» **Task requirements**
Transcribe all the lines below exactly. Omit the pictures.

» **The data**
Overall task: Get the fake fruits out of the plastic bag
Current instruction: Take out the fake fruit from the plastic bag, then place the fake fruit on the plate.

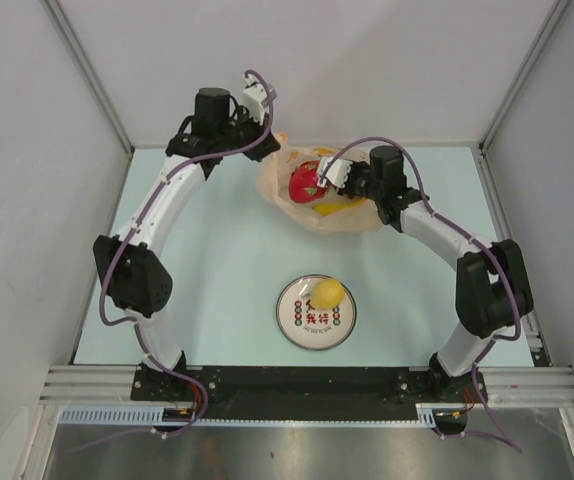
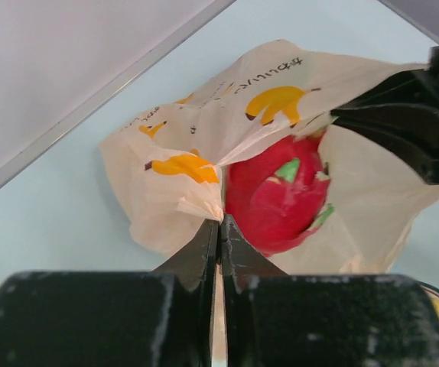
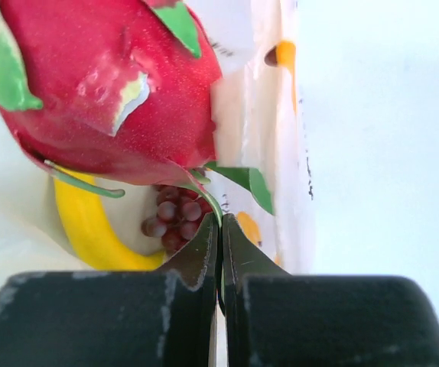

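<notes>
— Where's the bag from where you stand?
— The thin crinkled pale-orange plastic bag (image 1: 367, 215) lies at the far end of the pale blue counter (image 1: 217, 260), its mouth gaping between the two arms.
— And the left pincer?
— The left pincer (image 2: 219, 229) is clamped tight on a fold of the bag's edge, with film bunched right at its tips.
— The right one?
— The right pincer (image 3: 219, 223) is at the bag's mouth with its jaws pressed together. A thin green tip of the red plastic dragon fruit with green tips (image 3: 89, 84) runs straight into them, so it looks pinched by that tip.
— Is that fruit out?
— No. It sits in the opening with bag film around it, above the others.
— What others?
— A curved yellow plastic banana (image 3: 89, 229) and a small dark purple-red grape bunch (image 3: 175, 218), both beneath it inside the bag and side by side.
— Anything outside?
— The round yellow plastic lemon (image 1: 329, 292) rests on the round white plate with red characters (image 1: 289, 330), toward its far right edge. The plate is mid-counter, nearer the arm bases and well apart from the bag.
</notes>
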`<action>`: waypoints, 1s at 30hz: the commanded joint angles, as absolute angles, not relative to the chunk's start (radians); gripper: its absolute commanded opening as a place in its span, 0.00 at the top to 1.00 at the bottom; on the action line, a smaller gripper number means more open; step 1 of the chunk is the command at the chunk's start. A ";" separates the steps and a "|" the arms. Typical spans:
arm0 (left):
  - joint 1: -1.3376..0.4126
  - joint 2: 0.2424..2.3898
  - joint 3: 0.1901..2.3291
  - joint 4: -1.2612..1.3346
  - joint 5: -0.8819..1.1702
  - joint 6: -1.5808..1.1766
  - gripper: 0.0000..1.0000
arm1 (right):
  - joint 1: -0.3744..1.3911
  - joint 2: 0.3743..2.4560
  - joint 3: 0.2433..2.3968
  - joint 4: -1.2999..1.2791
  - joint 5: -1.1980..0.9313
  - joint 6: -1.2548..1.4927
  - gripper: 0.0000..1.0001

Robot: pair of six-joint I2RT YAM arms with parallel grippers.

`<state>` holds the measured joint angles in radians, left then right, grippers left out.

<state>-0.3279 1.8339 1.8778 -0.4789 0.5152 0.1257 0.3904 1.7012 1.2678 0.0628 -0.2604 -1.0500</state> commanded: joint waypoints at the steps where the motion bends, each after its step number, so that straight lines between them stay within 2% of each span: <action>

» **Output for this task**
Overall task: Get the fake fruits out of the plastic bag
Current instruction: Take out the fake fruit from the plastic bag, then place the fake fruit on the plate.


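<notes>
— Where's the bag from where you stand?
— The thin crinkled pale-orange plastic bag (image 1: 367, 215) lies at the far end of the pale blue counter (image 1: 217, 260), its mouth gaping between the two arms.
— And the left pincer?
— The left pincer (image 2: 219, 229) is clamped tight on a fold of the bag's edge, with film bunched right at its tips.
— The right one?
— The right pincer (image 3: 219, 223) is at the bag's mouth with its jaws pressed together. A thin green tip of the red plastic dragon fruit with green tips (image 3: 89, 84) runs straight into them, so it looks pinched by that tip.
— Is that fruit out?
— No. It sits in the opening with bag film around it, above the others.
— What others?
— A curved yellow plastic banana (image 3: 89, 229) and a small dark purple-red grape bunch (image 3: 175, 218), both beneath it inside the bag and side by side.
— Anything outside?
— The round yellow plastic lemon (image 1: 329, 292) rests on the round white plate with red characters (image 1: 289, 330), toward its far right edge. The plate is mid-counter, nearer the arm bases and well apart from the bag.
</notes>
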`<action>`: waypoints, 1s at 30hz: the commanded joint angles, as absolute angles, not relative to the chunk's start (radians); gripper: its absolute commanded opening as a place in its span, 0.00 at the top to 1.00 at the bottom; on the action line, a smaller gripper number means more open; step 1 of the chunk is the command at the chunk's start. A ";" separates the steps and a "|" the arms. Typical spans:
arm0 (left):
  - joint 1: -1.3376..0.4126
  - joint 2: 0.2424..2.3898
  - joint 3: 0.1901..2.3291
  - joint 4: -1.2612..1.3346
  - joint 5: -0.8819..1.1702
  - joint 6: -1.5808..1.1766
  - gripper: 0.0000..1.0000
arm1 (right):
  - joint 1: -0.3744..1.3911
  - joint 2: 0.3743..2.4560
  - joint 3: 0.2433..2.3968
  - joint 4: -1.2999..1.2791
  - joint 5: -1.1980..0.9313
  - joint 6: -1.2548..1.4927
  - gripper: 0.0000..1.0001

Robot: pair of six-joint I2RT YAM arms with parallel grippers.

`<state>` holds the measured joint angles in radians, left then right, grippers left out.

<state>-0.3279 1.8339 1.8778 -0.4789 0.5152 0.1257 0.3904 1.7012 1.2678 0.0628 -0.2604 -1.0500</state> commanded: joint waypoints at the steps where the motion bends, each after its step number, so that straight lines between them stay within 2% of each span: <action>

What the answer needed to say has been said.